Ambientado cerca de um ano após a enchente que atingiu o Rio Grande do Sul em maio de 2024, Caju, Meu Amigo chega à televisão como um convite à memória, ao afeto e à empatia. O telefilme, coprodução da TV Globo e da RBS TV com realização da Okna Produções, será exibido nesta segunda-feira (19) no Cine BBB, dentro do Big Brother Brasil 26, e também na Tela Quente, para todo o país.
A partir de um cãozinho caramelo, a produção aborda uma das dores mais sensíveis deixadas pela catástrofe: a separação entre pessoas e seus animais de estimação. A trama acompanha Rafaela, vivida por Vitória Strada, uma jovem de classe média que adota um cachorro resgatado no bairro Sarandi e constrói com ele uma relação de afeto e companheirismo.
A vida parece perfeita ao lado de Pingo, nome escolhido pela jovem para batizar o cão, até que ela descobre que o animal tem uma antiga tutora: Nice, personagem de Liane Venturella que perdeu a casa na enchente e vive desde então em um abrigo. Há mais de um ano, ela sonha em reencontrar o seu Caju, que não conseguiu levar consigo no dia do resgate.
O dilema vivido pela personagem de Vitória Strada é complexo e emocionante: como lidar com a ideia de que o cachorro que hoje faz parte da sua vida também pertence à história de outra pessoa? Como aceitar o risco iminente de perdê-lo, mesmo sabendo que alguém já sofre com essa ausência?

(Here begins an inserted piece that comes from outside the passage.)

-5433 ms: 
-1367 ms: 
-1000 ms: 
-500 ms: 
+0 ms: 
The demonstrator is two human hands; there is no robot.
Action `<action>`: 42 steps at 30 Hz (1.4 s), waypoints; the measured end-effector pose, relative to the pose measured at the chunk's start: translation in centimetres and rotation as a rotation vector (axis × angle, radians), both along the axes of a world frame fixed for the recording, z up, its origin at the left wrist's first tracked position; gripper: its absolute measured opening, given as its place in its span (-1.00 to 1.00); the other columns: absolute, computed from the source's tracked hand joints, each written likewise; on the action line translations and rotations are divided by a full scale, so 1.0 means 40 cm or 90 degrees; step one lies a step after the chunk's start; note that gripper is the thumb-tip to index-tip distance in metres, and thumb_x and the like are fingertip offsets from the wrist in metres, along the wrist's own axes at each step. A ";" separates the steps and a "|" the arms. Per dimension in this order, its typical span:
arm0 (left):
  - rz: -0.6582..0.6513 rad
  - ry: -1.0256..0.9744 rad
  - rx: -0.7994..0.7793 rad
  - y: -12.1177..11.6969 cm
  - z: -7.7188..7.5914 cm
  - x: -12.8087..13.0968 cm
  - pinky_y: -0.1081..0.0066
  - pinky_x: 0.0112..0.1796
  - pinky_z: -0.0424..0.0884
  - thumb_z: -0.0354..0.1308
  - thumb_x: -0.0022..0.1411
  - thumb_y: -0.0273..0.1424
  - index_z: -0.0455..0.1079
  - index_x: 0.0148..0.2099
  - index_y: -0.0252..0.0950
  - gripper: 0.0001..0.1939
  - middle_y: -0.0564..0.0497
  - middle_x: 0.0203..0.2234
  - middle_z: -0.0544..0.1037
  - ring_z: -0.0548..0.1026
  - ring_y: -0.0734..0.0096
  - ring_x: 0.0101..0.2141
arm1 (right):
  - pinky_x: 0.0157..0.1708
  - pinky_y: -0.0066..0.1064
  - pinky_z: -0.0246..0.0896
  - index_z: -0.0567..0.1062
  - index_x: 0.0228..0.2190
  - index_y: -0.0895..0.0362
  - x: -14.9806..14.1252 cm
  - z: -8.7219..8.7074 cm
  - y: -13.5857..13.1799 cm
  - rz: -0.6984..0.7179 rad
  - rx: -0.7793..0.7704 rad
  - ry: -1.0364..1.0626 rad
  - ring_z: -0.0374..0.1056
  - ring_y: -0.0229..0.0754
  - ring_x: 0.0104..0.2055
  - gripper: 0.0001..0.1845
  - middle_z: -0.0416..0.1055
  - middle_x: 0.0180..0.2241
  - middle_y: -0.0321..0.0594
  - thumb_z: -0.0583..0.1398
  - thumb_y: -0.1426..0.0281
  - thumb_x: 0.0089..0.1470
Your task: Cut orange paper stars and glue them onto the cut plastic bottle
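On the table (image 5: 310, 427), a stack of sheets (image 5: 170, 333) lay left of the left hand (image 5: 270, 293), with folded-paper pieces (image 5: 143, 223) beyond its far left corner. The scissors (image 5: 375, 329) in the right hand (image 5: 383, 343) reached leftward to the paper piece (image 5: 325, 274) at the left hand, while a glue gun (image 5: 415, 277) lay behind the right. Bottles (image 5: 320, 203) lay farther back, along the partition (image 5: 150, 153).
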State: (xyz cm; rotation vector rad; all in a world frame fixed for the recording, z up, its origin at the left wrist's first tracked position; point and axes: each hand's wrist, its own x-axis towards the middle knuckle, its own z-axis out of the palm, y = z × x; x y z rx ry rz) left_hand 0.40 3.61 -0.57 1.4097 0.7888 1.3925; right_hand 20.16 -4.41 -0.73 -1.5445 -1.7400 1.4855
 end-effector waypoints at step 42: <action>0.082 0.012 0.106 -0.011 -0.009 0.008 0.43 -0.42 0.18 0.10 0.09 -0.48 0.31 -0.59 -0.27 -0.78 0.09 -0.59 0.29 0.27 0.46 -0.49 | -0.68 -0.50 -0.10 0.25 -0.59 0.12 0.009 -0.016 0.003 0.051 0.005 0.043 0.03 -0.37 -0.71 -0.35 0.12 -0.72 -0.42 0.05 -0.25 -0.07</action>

Apesar da confusão de sentimentos, Rafaela decide procurar a antiga tutora de Pingo, iniciando uma relação marcada por trauma e incompreensão. De um lado, Rafaela traz o olhar de quem não foi diretamente atingido pela enchente e tenta entender, muitas vezes de forma dura, por que Nice “deixou o cachorro para trás”. Do outro, Nice carrega o trauma de quem perdeu tudo e revive, a cada pergunta, a violência daqueles dias sombrios.

O encontro entre as duas escancara como a enchente foi vivida de formas diferentes e como, para quem observa de fora, nem sempre é possível compreender a complexidade das situações-limite. Essa relação, que se torna um dos pontos mais fortes da narrativa, ganha novos contornos quando Pingo/Caju foge foge de casa.
Unidas pelo afeto em comum, Rafaela e Nice passam a somar forças para encontrar o cão que, apesar das diferenças, ambas amam profundamente. A busca se transforma em uma espécie de saga pela cidade, que leva o espectador a passear por regiões que ainda guardam marcas da enchente, como o Sarandi e as ilhas.
Para o público porto-alegrense, o filme deve provocar um impacto emocional particular ao reconhecer esses espaços e reviver, ainda que de forma bastante delicada, a memória recente da tragédia. Não por acaso, como conta Vitória Strada, as gravações foram atravessadas pela emoção coletiva.
— Muitas pessoas passavam pela equipe e paravam as gravações para contar o que tinha acontecido. Foi muito dolorido, não foi fácil — conta a gaúcha, destacando a sensibilidade com a qual a produção aborda a tragédia. — É uma história muito bonita, em que retratamos a enchente de uma forma delicada, por meio das relações. Eu, como gaúcha, posso falar que nosso povo é completamente unido nessas horas.
Dirigido por Bruno Carboni, o filme aposta em uma abordagem humanizada, que evita o espetáculo da tragédia e prefere olhar para as relações que emergem depois da perda. A fotografia de Bruno Polidoro contribui para esse olhar cuidadoso, enquanto o elenco constrói personagens cheios de nuances, sem vilões ou mocinhos.

Outro destaque absoluto é o próprio Caju/Pingo, interpretado pelo simpático cão Tofu, um caramelo de presença magnética que conquista pela desenvoltura em cena e, claro, pela fofura. Mais do que um elemento emocional na narrativa, o cachorro funciona como elo entre mundos distintos e como símbolo de um amor que não precisa ser exclusivo para ser verdadeiro.
Sem entrar em spoilers, Caju, Meu Amigo caminha para um desfecho tão bonito quanto significativo: mostra que um único animal pode amar muitas pessoas, enquanto lembra que inúmeros animais resgatados da enchente ainda estão à espera de um único humano disposto a retribuir esse amor.